И только когда я буквально уперся в стену, мне стало ясно, что это тупик. Тротуары по обе стороны улицы просто-напросто заканчивались кирпичной преградой. Я ошеломленно огляделся, потом прошел вдоль стены на противоположный тротуар, не желая поверить, что там нет не только двери, но даже щелки через которую можно было бы протиснуться. Однако ничего подобного мне не попалось – и, беспомощно постояв перед стеной, я махнул женщине средних лет, которая выходила из сувенирного магазина, и спросил:
– Простите, мне нужно в концертный зал. Как пробраться за эту стену?
Мой вопрос, казалось, удивил женщину.
– Нет-нет, – отозвалась она. – Туда нельзя пройти. Никак нельзя. Здесь тупик.
– Это ужасное неудобство. Мне срочно нужно в концертный зал.
– В самом деле, очень неудобно, – поддакнула женщина, словно ей это впервые пришло в голову. – Когда я увидела, как вы только что осматривали стену, сэр, я решила, что вы турист. Эта диковинка как раз для туристов, сами понимаете.
Она указала на вращающуюся подставку для открыток перед сувенирным магазином. Туда падал свет из дверей, и я увидел изображения стены, гордо украшавшие множество открыток.
– Но, Бога ради, для чего было строить здесь стену? – вопросил я, невольно повышая голос. – Это же в голове не укладывается. Зачем она нужна?
– Согласна с вами. Для стороннего человека, особенно если он куда-то спешит, это ужасное неудобство. Настоящий идиотизм – наверное, думаете вы. Ее построил в конце прошлого века какой-то чудак. Глупость, конечно, но с тех пор о стене идет слава. Летом здесь, где мы стоим, собираются толпы туристов. Американцы, японцы – все щелкают фотоаппаратами.
– Полная бессмыслица! – свирепо рявкнул я. – Пожалуйста, скажите, как короче всего пройти к концертному залу?
– К концертному залу, сэр? Это довольно долгий путь, если идти пешком. Конечно, мы сейчас в двух шагах от него, – она бросила взгляд на купол, – но из-за стены это на практике ничего не значит.

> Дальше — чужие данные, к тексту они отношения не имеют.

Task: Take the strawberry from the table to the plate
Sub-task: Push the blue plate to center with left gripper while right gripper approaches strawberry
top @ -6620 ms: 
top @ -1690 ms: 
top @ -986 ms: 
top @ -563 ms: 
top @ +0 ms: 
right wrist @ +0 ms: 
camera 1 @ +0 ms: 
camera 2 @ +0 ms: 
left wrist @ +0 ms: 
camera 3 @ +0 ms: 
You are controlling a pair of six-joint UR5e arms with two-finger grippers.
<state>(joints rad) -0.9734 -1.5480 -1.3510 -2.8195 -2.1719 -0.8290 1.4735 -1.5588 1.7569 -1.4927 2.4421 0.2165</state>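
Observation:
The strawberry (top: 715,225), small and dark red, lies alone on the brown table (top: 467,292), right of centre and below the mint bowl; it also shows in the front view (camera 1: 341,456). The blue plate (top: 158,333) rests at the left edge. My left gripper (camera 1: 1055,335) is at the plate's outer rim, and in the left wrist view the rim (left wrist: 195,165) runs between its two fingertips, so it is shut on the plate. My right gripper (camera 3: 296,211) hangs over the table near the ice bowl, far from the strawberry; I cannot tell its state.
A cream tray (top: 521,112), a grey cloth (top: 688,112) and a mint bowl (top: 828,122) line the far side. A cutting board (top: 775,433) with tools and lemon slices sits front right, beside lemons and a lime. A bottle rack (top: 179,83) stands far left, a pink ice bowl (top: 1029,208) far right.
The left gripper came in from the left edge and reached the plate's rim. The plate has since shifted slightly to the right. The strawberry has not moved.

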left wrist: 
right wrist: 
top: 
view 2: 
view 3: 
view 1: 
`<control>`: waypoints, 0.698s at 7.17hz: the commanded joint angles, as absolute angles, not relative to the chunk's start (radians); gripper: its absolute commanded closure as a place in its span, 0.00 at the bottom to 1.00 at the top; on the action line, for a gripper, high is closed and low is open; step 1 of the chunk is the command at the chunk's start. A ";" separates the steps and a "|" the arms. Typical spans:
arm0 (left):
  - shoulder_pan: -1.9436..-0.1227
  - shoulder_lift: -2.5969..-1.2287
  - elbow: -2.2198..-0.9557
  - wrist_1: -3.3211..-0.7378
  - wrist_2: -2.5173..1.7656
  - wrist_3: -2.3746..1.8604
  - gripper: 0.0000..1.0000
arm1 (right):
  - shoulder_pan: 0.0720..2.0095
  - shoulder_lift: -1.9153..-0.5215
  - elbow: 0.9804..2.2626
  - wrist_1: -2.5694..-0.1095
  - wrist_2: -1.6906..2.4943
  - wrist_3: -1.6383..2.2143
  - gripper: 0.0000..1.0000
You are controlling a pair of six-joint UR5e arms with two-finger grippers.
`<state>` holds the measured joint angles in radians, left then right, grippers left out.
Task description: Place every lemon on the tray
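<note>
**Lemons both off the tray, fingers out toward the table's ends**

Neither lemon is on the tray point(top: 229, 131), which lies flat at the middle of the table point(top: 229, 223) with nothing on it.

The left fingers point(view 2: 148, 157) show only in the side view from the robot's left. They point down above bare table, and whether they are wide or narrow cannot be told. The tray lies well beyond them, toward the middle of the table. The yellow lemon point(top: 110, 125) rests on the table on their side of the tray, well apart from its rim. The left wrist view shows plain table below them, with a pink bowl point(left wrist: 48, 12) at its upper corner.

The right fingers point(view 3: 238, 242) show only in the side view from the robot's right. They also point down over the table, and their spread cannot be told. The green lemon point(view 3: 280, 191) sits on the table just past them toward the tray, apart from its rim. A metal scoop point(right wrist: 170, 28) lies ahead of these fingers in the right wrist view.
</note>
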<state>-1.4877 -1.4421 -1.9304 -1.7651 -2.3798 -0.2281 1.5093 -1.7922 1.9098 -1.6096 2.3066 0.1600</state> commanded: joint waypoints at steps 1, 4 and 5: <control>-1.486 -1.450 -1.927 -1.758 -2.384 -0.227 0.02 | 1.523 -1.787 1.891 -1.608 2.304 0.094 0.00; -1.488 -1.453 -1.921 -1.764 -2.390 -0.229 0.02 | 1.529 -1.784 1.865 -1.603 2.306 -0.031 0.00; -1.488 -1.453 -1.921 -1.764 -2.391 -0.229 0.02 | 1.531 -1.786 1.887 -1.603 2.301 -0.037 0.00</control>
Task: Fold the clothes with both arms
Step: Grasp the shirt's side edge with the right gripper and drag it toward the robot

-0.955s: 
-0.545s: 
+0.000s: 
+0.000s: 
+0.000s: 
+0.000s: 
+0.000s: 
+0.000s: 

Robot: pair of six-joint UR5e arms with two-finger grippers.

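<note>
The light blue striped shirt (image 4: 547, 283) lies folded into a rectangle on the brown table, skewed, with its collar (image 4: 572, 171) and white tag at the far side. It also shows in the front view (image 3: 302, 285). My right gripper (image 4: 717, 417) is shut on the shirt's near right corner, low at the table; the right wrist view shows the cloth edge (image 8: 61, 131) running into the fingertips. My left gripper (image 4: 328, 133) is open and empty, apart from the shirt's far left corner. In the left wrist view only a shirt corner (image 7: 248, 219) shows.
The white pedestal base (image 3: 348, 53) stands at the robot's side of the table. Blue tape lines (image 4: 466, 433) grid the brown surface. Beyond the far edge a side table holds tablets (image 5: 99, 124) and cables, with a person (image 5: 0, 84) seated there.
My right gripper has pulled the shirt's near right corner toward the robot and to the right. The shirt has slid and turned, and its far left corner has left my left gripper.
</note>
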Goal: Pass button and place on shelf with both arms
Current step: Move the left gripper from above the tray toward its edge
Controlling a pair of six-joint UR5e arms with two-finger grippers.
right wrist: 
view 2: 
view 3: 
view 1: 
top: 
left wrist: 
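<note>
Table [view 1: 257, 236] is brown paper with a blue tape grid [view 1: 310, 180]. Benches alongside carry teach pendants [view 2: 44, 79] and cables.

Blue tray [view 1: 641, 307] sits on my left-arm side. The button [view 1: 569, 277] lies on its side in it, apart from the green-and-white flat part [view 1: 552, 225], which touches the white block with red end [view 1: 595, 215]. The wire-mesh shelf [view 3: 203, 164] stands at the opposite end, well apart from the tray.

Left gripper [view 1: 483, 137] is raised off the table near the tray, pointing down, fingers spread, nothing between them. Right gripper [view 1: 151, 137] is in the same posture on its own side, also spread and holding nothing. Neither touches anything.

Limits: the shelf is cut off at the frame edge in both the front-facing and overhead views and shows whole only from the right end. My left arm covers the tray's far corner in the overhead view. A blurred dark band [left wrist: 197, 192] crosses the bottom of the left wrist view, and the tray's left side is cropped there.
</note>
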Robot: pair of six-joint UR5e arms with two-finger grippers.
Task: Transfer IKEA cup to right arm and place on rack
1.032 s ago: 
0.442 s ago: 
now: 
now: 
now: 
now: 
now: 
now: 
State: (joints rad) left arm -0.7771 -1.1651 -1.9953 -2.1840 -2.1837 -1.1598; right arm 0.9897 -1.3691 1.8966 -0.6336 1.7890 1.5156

– Дикость какая-то! – Я потерял терпение. – Я сам найду дорогу. Вы, по-видимому, даже представить себе не можете, что у занятого человека, связанного расписанием, нет времени часами шляться по городу. Собственно, если мне будет позволено так выразиться, эта стена для вашего города типична. На каждом шагу натыкаешься на абсолютно бессмысленные препятствия. И что вы предпринимаете? Возмущаетесь? Требуете, чтобы люди могли беспрепятственно перемещаться? Нет, вы миритесь с ней уже больше полувека. Изображаете ее на открытках и верите, что она красива. Кирпичная стена красива?! Сплошное уродство! Меня так и подмывает в сегодняшней речи использовать стену как символ. Вам еще повезло, что я уже сочинил в уме большую часть своего выступления и, естественно, не очень-то хочу в последнюю минуту вносить поправки. Всего хорошего!
Я оставил женщину и стремительно пустился в обратный путь, решившись не допустить, чтобы эта Дурацкая помеха разрушила мою вновь обретенную веру в себя. Но, понимая, что все более удаляюсь от концертного зала, я ощутил, как мною вновь овладевает уныние. На сей раз улица показалась мне гораздо более длинной, а когда я все же добрался до ее конца, то снова запутался в паутине узких проездов.
После нескольких минут бесцельного блуждания я почувствовал, что с меня хватит, и остановился. Обнаружив рядом уличное кафе, я рухнул на стул у ближайшего столика – и тут же меня покинули последние силы. Я смутно сознавал, что вокруг сгущаются сумерки, что где-то сзади находится источник электрического света – и оттого меня, вероятно, хорошо видят и соседи, и прохожие, но не находил в себе решимости расправить плечи и хоть как-то замаскировать свое уныние. Вскоре появился официант. Я заказал кофе и продолжал пристально всматриваться в тень от своей головы на металлической поверхности столика. Мой ум разом вновь заполнили тревожные мысли о неприятностях, какие могут приключиться на вечернем выступлении. А еще я не переставал огорчаться из-за своего согласия сфотографироваться перед строением Заттлера, которое, видимо, непоправимо подорвало мою репутацию в этом городе: обстановка сложилась настолько неблагоприятная, что поправить дело могло только триумфальное выступление с ответами на вопросы: в любом ином случае последствия будут катастрофическими. Меня так одолели тревожные размышления, что в какой-то момент я едва не пустил слезу, но тут почувствовал у себя на спине чью-то руку и услышал голос, мягко повторявший: «Мистер Райдер. Мистер Райдер».